Затем мамаша встала как вкопанная, потерла голову, схватила мяч и так по нему саданула, что он взвился над крышами и улетел в неизвестном направлении. Думаю, из нее самой получился бы отличный футболист. Потом и она издала торжествующий вопль.
— Ты у меня получишь! — пригрозила женщина и потопала прочь. Чуть меня с ног не сбила. — Чего глаза вытаращила? — спросила она, толкнув меня. — Нечего тут глазеть!
Я ей ответила, что и не собираюсь таращить глаза на таких уродок, как она. Точнее, я это только прошептала. В мои планы не входило ввязываться с ней в ссору.

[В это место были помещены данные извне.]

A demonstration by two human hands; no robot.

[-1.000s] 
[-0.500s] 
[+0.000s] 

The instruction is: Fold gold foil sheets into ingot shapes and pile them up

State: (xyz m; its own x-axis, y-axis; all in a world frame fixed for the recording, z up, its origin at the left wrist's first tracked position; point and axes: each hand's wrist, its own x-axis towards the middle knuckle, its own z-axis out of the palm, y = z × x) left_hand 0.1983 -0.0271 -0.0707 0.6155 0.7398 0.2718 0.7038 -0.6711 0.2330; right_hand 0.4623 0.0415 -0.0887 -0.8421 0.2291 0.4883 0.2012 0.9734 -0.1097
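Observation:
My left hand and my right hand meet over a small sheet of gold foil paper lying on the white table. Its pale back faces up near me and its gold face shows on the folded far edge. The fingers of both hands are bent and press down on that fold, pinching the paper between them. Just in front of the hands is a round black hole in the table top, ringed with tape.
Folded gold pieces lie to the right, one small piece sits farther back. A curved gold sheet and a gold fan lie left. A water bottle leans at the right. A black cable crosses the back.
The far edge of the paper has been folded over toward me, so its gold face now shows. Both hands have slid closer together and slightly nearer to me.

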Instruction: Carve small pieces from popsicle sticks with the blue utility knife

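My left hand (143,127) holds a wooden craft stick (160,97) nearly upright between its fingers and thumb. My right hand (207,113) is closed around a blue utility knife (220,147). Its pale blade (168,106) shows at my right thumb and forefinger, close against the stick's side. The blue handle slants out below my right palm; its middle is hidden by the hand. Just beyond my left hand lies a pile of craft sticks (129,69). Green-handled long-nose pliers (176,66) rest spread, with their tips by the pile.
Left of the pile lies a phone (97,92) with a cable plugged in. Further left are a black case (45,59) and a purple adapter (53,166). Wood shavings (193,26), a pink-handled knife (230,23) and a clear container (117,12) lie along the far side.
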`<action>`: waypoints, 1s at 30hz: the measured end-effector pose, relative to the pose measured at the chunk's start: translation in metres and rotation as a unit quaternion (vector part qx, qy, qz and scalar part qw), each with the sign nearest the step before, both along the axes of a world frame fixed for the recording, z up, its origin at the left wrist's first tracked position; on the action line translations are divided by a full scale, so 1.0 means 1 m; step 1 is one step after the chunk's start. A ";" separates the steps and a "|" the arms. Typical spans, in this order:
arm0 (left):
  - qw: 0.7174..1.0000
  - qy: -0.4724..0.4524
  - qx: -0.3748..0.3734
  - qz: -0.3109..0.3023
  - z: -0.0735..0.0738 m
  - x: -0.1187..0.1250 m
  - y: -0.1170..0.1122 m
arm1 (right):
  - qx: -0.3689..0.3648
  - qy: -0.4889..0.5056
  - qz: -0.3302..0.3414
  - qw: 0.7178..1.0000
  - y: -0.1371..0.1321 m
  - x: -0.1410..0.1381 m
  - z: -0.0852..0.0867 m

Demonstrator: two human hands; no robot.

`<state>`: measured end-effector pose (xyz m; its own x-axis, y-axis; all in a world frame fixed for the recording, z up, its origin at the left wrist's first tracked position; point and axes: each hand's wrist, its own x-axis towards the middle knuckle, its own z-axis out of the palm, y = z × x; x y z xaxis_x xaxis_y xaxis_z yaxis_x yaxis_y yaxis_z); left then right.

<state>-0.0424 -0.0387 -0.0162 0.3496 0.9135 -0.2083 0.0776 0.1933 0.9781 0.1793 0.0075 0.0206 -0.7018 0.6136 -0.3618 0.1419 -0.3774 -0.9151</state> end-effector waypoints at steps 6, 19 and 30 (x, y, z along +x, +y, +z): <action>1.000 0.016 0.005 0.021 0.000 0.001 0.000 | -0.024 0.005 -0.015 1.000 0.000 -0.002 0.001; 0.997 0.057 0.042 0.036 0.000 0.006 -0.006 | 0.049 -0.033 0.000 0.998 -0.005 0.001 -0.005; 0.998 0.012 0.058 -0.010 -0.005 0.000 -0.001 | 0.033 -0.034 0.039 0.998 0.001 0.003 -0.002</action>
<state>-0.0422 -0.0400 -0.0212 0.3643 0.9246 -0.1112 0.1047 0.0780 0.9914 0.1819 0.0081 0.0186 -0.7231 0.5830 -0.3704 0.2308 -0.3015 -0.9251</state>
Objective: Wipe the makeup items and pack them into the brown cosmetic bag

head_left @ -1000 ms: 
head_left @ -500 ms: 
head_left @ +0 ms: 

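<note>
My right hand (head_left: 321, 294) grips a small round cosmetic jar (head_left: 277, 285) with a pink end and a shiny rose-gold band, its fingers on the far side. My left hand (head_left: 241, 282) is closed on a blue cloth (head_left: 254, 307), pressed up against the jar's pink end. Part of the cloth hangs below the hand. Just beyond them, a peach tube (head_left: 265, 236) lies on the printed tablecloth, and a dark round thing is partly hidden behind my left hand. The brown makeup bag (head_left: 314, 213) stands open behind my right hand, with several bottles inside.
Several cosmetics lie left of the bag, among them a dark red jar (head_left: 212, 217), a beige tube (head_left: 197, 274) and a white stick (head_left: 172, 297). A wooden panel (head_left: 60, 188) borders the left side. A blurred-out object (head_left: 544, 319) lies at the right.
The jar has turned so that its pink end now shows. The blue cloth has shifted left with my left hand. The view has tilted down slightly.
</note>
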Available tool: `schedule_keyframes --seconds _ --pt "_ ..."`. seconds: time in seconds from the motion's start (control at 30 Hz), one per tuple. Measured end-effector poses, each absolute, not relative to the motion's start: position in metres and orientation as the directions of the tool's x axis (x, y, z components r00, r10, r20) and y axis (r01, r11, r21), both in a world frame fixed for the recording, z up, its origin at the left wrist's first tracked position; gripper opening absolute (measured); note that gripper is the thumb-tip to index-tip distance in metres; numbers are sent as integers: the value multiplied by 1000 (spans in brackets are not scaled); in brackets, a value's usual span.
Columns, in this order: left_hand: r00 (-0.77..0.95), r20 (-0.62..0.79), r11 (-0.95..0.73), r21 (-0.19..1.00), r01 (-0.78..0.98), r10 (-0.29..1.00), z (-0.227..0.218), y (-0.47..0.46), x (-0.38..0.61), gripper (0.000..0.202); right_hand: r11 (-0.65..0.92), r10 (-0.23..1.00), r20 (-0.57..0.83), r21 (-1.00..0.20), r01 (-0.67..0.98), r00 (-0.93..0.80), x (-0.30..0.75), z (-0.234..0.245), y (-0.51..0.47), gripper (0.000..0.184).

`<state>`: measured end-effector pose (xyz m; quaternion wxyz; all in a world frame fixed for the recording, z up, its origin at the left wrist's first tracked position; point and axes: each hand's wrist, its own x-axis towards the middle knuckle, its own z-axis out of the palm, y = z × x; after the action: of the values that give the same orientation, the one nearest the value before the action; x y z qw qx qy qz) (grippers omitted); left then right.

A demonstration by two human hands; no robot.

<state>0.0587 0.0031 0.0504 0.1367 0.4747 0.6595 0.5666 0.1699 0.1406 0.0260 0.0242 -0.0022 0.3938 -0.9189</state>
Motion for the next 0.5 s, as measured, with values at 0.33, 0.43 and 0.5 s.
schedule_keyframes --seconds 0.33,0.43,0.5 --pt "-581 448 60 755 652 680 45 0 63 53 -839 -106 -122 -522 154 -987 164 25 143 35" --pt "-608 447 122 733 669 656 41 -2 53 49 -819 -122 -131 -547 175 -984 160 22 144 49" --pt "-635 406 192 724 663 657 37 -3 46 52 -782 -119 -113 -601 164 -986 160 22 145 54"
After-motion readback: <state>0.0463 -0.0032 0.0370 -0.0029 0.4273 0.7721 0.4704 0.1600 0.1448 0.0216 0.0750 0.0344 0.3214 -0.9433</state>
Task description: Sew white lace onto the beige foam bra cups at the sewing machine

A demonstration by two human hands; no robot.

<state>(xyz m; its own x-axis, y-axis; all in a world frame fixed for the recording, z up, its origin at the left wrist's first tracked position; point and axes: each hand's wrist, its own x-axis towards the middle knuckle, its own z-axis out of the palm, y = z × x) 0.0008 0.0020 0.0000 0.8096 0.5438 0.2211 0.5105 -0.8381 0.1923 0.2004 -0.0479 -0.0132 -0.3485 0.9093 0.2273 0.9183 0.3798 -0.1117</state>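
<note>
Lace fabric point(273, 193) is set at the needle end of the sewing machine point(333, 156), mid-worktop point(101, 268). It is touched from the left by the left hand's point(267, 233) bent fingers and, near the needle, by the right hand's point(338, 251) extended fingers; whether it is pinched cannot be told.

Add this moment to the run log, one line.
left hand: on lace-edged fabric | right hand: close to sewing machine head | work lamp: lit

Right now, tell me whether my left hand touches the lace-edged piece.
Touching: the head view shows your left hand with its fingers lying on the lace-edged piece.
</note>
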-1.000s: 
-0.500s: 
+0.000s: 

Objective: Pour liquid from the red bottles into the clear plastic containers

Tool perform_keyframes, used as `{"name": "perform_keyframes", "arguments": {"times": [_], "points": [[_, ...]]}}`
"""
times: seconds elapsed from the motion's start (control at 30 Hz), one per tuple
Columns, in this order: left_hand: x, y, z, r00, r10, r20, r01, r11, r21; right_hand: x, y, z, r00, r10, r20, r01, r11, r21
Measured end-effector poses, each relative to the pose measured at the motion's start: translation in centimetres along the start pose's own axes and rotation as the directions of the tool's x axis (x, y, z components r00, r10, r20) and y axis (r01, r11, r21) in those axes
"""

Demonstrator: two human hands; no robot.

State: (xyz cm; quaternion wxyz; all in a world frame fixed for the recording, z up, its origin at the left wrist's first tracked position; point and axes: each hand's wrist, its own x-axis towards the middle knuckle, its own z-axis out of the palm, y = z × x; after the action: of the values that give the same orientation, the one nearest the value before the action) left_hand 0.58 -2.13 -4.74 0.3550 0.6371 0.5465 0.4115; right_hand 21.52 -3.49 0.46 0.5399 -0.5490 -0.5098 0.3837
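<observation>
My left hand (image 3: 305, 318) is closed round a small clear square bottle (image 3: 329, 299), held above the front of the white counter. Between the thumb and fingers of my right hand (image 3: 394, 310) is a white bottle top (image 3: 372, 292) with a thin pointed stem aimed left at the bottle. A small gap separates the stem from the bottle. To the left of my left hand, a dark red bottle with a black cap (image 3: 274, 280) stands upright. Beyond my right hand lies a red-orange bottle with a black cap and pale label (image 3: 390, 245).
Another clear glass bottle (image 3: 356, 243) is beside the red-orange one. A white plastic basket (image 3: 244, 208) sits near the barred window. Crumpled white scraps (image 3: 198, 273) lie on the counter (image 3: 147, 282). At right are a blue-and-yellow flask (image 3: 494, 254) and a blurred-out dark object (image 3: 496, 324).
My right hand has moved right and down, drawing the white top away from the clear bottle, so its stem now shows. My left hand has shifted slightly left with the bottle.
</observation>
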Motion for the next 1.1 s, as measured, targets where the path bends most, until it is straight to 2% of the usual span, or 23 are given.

Футболист тоже закричал. На этот раз на меня. Он велел мне убираться прочь и не лезть в чужие дела. Или что-то в этом роде. Вел он себя почти так же грубо, как и его мамаша. Он быстро вытер лицо, чтобы я не увидела его слез. Но ведь я их уже видела и поспешила поскорее убраться, а потом на нервной почве съела чуть ли не целый пакетик «блошек», потому что терпеть не могу, когда кто-то другой орет или обзывается, — только я могу так себя вести!